» Work order:
Given the listing that follows, report all lines in which the string "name" occurs.

•••

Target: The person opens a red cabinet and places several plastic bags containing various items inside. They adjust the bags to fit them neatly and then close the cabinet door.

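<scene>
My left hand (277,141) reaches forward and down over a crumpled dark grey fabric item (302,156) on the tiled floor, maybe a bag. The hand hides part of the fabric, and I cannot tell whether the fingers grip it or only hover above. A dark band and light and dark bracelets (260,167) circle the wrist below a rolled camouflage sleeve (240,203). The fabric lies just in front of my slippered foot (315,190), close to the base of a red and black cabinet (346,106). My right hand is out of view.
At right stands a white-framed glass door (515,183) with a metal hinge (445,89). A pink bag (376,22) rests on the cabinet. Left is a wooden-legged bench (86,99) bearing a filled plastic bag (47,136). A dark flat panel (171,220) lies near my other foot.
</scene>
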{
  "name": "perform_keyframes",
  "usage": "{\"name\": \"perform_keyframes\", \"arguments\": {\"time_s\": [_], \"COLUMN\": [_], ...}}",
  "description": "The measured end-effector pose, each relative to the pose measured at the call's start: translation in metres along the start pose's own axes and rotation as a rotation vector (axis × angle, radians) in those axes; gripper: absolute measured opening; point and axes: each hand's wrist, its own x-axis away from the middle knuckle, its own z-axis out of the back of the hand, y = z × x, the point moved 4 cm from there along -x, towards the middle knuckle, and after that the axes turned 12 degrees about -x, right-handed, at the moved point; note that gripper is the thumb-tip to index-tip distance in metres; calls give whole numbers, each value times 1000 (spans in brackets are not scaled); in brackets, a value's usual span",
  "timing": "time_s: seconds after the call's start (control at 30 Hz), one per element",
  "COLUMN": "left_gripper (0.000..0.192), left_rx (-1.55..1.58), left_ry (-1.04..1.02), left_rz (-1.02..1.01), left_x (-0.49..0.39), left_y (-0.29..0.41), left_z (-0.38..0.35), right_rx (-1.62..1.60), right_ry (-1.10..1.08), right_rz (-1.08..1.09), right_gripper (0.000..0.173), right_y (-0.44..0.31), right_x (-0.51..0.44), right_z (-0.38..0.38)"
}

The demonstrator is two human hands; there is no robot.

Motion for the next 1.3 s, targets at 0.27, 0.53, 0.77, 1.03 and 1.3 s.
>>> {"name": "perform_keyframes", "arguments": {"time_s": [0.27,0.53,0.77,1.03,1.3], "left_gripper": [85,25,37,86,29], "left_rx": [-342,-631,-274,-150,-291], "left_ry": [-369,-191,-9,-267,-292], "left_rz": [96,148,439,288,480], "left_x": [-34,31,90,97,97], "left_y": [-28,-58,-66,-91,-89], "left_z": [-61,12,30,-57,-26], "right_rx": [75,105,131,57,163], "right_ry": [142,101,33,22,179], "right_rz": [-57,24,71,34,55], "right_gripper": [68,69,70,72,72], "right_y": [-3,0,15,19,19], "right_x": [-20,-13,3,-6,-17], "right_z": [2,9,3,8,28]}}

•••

» Written response:
  "name": "perform_keyframes",
  "usage": "{\"name\": \"perform_keyframes\", \"arguments\": {\"time_s\": [_], \"COLUMN\": [_], ...}}",
>>> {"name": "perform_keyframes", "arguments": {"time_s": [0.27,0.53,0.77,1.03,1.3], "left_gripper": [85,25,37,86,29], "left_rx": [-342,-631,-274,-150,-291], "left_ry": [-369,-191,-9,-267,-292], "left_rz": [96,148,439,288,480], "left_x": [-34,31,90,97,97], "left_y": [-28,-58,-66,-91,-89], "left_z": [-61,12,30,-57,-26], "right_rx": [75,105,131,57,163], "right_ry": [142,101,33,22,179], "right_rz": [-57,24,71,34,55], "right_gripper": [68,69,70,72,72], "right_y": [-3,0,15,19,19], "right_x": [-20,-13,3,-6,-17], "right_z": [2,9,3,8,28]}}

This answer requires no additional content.